WHAT YOU ARE ASKED TO DO:
Give back an exact copy of the lines from the start of the material through the line bearing "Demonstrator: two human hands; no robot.". Include both ends and nothing else.

──────── DATA ────────

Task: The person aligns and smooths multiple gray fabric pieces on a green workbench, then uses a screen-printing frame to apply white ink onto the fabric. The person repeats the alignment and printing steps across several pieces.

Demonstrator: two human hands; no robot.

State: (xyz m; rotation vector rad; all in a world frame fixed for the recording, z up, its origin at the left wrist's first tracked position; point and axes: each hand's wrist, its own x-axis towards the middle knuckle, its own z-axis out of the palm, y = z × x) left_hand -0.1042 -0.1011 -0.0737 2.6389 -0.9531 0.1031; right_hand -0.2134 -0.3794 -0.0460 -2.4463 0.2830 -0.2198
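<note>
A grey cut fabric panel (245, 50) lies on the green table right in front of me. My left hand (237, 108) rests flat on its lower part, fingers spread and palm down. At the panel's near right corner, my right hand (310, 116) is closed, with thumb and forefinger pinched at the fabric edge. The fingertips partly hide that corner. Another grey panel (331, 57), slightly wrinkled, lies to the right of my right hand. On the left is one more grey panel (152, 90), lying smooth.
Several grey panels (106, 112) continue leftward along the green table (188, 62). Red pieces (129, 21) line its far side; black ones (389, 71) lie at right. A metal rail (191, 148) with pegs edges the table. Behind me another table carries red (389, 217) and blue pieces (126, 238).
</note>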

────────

WRITTEN ANSWER:
Task: The person aligns and smooths multiple gray fabric pieces on a green workbench, then uses a screen-printing frame to apply white ink onto the fabric. The person repeats the alignment and printing steps across several pieces.

Demonstrator: two human hands; no robot.

Besides this answer, nothing more is needed.